ACTION ITEM: All of the records should be given again verbatim.

:: SUPPLIED RECORDS ::

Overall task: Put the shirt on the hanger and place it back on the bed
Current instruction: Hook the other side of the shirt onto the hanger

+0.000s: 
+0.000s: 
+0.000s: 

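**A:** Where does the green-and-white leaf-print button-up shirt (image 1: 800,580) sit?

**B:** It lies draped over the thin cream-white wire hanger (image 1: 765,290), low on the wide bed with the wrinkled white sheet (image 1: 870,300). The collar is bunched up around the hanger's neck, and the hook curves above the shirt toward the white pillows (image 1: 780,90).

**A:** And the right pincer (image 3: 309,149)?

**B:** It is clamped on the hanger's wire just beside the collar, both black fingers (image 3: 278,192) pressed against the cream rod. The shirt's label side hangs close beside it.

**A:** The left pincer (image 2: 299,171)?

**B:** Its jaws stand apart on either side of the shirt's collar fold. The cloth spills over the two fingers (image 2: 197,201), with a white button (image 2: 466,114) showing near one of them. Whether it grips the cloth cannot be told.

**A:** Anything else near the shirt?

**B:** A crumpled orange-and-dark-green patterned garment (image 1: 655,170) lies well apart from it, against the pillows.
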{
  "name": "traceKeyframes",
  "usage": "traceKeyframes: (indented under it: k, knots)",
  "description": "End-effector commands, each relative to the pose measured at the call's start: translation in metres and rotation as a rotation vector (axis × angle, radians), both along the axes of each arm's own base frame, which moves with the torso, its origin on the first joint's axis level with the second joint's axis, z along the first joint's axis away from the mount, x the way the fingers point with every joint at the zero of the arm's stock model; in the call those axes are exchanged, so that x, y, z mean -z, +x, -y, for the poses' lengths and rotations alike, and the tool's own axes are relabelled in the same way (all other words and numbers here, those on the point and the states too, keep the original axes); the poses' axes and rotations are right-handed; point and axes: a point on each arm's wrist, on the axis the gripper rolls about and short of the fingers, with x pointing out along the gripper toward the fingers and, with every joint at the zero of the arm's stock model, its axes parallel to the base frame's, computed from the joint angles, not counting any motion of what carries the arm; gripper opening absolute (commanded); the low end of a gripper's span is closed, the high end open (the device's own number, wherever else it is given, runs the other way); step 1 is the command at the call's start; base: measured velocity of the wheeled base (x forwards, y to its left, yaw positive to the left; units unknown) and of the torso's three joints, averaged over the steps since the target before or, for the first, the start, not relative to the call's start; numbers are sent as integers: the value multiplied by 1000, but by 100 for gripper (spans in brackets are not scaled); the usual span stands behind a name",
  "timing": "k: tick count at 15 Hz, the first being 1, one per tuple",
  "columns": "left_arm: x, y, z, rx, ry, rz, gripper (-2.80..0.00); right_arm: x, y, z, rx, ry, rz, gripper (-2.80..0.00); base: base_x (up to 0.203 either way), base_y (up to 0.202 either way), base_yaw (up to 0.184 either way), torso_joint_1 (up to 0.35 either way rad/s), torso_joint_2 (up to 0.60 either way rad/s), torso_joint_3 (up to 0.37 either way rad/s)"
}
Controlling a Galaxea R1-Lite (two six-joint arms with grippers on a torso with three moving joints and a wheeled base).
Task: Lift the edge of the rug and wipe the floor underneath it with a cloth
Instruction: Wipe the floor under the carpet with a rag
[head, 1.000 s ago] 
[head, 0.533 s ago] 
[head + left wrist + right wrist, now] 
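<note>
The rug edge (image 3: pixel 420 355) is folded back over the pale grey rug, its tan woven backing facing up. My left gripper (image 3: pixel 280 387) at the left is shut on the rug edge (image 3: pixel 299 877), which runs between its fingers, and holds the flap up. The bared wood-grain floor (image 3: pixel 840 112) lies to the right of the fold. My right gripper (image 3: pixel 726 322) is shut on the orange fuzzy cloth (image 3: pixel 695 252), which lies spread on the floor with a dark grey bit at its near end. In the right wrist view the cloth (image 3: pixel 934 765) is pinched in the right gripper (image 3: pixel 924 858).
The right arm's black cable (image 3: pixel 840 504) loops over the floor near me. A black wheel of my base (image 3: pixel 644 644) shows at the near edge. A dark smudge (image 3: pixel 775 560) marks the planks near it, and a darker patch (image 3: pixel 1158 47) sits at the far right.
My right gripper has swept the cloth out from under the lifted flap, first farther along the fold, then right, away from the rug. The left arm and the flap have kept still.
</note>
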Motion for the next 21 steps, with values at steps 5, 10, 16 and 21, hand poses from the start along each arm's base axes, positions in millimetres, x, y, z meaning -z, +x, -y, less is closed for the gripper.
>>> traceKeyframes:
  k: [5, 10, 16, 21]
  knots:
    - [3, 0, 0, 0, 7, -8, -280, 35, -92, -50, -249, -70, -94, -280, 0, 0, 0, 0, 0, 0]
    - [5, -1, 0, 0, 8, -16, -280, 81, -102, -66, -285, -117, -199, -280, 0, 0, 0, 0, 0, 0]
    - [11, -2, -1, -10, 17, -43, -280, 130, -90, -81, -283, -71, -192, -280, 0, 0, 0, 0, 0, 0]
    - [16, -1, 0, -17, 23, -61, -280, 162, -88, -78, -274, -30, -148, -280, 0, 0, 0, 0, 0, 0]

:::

WRITTEN REPLY:
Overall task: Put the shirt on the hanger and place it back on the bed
Current instruction: Hook the other side of the shirt onto the hanger

+0.000s: 
+0.000s: 
+0.000s: 

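**A:** Where does the green-and-white leaf-print button-up shirt (image 1: 800,580) sit?

**B:** It lies draped over the thin cream-white wire hanger (image 1: 765,290), low on the wide bed with the wrinkled white sheet (image 1: 870,300). The collar is bunched up around the hanger's neck, and the hook curves above the shirt toward the white pillows (image 1: 780,90).

**A:** And the right pincer (image 3: 309,149)?

**B:** It is clamped on the hanger's wire just beside the collar, both black fingers (image 3: 278,192) pressed against the cream rod. The shirt's label side hangs close beside it.

**A:** The left pincer (image 2: 299,171)?

**B:** Its jaws stand apart on either side of the shirt's collar fold. The cloth spills over the two fingers (image 2: 197,201), with a white button (image 2: 466,114) showing near one of them. Whether it grips the cloth cannot be told.

**A:** Anything else near the shirt?

**B:** A crumpled orange-and-dark-green patterned garment (image 1: 655,170) lies well apart from it, against the pillows.
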{
  "name": "traceKeyframes",
  "usage": "traceKeyframes: (indented under it: k, knots)",
  "description": "End-effector commands, each relative to the pose measured at the call's start: translation in metres and rotation as a rotation vector (axis × angle, radians), both along the axes of each arm's own base frame, which moves with the torso, its origin on the first joint's axis level with the second joint's axis, z along the first joint's axis away from the mount, x the way the fingers point with every joint at the zero of the arm's stock model; in the call those axes are exchanged, so that x, y, z mean -z, +x, -y, for the poses' lengths and rotations alike, and the tool's own axes are relabelled in the same way (all other words and numbers here, those on the point and the states too, keep the original axes); the poses' axes and rotations are right-handed; point and axes: a point on each arm's wrist, on the axis the gripper rolls about and short of the fingers, with x pointing out along the gripper toward the fingers and, with every joint at the zero of the arm's stock model, its axes parallel to the base frame's, computed from the joint angles, not counting any motion of what carries the arm; gripper opening absolute (commanded); the low end of a gripper's span is closed, the high end open (the device's own number, wherever else it is given, runs the other way); step 1 is the command at the call's start; base: measured velocity of the wheeled base (x forwards, y to its left, yaw positive to the left; units unknown) and of the torso's three joints, averaged over the steps since the target before or, for the first, the start, not relative to the call's start; numbers are sent as integers: the value multiplied by 1000, but by 100 for gripper (spans in brackets are not scaled); the usual span stands behind a name",
  "timing": "k: tick count at 15 Hz, the first being 1, one per tuple",
  "columns": "left_arm: x, y, z, rx, ry, rz, gripper (-2.80..0.00); right_arm: x, y, z, rx, ry, rz, gripper (-2.80..0.00); base: base_x (up to 0.203 either way), base_y (up to 0.202 either way), base_yaw (up to 0.184 either way), torso_joint_1 (up to 0.35 either way rad/s), torso_joint_2 (up to 0.60 either way rad/s), torso_joint_3 (up to 0.37 either way rad/s)"
}
Controlling a Galaxea R1-Lite (two six-joint arms with grippers on a torso with three moving joints and a wheeled base).
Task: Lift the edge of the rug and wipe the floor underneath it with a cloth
Instruction: Wipe the floor under the carpet with a rag
[head, 1.000 s ago] 
[head, 0.533 s ago] 
[head + left wrist + right wrist, now] 
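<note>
The rug edge (image 3: pixel 420 355) is folded back over the pale grey rug, its tan woven backing facing up. My left gripper (image 3: pixel 280 387) at the left is shut on the rug edge (image 3: pixel 299 877), which runs between its fingers, and holds the flap up. The bared wood-grain floor (image 3: pixel 840 112) lies to the right of the fold. My right gripper (image 3: pixel 726 322) is shut on the orange fuzzy cloth (image 3: pixel 695 252), which lies spread on the floor with a dark grey bit at its near end. In the right wrist view the cloth (image 3: pixel 934 765) is pinched in the right gripper (image 3: pixel 924 858).
The right arm's black cable (image 3: pixel 840 504) loops over the floor near me. A black wheel of my base (image 3: pixel 644 644) shows at the near edge. A dark smudge (image 3: pixel 775 560) marks the planks near it, and a darker patch (image 3: pixel 1158 47) sits at the far right.
My right gripper has swept the cloth out from under the lifted flap, first farther along the fold, then right, away from the rug. The left arm and the flap have kept still.
</note>
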Motion for the next 21 steps, with values at steps 5, 10, 16 and 21, hand poses from the start along each arm's base axes, positions in millimetres, x, y, z meaning -z, +x, -y, less is closed for the gripper.
>>> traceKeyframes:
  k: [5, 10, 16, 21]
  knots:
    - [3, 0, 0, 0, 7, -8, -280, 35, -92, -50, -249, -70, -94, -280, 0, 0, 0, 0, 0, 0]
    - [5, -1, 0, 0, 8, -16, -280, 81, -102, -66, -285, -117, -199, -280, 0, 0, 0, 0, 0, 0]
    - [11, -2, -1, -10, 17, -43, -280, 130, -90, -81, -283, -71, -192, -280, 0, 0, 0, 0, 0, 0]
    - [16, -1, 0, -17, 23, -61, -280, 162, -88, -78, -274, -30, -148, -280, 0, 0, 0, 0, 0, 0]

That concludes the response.